Cass. civ. n. 8458/2004
In tema di risarcimento del danno derivante da fatto illecito, qualora il danneggiante spieghi domanda di garanzia nei confronti della propria compagnia di assicurazione, l'accertamento della responsabilità civile dell'assicurato deve avvenire anche nei confronti dell'assicuratore, ove questo la contesti, atteso che sono autonomi i rapporti tra danneggiante e danneggiato e tra assicurato e assicuratore. Ne consegue che la sentenza emessa nel giudizio tra danneggiante e danneggiato, al quale sia rimasto estraneo l'assicuratore, non fa stato nei confronti di costui, salva l'ipotesi che sia stato chiamato in causa per garanzia impropria, giacché in questo caso il chiamante chiede implicitamente che siano accertati nei confronti dell'assicuratore tutti i presupposti su cui si fonda l'obbligo indennitario. (Nella specie, avvenuta la chiamata, la S.C. ha confermato la sentenza di appello, che, sul gravame della compagnia, aveva escluso il valore di prova legale della confessione resa dall'assicurata e respinto la domanda di garanzia).
Cass. civ. n. 2236/1981
L'estromissione dal giudizio del garantito a seguito d'intervento del terzo (con l'eventuale condanna di quest'ultimo) presuppone che la relativa istanza sia opera del garantito medesimo e non può avvenire senza che l'attore l'abbia accettata.
Cass. civ. n. 1236/1964
In tema di assicurazione contro i danni, nel momento della presentazione all'assicuratore della domanda di infortunio, da parte dell'assicurato danneggiante (art. 1913 c.c.), quest'ultimo, in senso potenziale, è certamente parte nell'eventuale lite sorgente tra esso danneggiante, il danneggiato e l'assicuratore: pertanto, la successiva estromissione dal giudizio dell'assicurato (avvenuta, nel caso, ai sensi dell'art. 108 c.p.c., per avere l'assicuratore dichiarato di voler assumere la causa in luogo del garantito), non potendosi ad essa riconoscere alcun effetto retroattivo in relazione a fatti pregressi, non può mai modificare la situazione di diritto determinatasi, sul piano sostanziale con conseguenti riflessi processuali, in epoca precedente all'estromissione.
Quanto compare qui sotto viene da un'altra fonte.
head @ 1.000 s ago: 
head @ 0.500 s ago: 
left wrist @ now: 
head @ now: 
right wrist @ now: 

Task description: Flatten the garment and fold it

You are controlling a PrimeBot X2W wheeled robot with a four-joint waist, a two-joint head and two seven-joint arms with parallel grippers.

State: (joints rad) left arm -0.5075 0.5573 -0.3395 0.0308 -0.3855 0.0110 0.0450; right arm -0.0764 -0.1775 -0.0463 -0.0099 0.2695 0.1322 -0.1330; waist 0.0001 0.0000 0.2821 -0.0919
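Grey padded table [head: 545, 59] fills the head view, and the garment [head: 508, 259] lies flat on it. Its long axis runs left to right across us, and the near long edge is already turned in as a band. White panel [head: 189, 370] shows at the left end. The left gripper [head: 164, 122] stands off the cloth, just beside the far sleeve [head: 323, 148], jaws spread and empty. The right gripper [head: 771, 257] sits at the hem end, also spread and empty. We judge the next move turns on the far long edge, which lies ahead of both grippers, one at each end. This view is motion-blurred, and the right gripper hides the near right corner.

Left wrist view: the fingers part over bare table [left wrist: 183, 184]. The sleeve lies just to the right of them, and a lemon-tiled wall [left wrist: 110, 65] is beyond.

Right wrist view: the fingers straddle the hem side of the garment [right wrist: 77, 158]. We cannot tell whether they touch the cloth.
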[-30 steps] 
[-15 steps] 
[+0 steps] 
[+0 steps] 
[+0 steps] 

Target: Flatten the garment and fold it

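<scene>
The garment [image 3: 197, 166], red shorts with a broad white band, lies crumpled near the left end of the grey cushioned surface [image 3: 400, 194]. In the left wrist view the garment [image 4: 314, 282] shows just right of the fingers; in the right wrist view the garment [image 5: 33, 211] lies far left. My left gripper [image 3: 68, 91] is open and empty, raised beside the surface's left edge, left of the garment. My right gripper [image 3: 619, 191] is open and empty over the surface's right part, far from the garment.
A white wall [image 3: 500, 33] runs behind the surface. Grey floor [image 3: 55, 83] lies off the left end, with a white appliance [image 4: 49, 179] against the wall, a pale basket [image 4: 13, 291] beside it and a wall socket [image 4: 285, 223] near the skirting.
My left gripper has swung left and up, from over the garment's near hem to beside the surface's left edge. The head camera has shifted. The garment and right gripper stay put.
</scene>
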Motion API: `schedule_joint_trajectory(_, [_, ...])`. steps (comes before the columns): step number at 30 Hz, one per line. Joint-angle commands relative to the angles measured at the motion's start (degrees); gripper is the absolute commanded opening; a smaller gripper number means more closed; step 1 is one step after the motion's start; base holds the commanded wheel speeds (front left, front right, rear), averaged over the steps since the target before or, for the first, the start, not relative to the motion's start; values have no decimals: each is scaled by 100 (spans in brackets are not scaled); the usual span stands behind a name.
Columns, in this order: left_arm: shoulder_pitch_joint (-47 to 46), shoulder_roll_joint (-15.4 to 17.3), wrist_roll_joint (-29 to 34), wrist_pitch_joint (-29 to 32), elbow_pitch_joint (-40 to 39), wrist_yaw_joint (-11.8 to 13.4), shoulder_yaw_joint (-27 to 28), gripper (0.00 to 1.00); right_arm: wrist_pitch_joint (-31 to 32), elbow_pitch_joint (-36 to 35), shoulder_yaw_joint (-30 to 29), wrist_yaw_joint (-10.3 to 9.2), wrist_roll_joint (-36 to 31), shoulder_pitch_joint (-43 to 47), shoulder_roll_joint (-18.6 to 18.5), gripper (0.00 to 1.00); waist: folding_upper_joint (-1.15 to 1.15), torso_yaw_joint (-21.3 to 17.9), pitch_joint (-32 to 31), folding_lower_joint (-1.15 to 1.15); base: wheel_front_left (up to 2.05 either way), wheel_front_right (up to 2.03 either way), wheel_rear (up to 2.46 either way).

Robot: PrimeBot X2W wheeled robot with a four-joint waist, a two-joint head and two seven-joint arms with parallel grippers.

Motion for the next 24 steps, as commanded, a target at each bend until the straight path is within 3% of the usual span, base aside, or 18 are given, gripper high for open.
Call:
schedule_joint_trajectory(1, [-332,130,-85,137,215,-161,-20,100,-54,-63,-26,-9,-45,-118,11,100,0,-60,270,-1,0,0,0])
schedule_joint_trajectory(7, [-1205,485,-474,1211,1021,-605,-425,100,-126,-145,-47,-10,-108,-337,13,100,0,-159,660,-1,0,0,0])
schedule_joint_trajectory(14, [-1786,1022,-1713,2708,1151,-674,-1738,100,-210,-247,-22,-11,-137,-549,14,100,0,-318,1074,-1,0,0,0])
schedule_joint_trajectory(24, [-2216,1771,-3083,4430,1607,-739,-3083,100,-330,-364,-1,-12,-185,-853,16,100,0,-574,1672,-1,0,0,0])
Su tali basi deve ritenersi che le dichiarazioni contenute nella suddetta denuncia di infortunio ben possono essere utilizzate, sul piano probatorio, come confessione extragiudiziale resa ad un terzo dall'estromesso prima dell'estromissione, e che l'animus confitendi, indispensabile perché anche la confessione extragiudiziale possa spiegare i suoi effetti giuridici, non viene meno per ciò solo che il confitente abbia successivamente perduto la qualità di parte.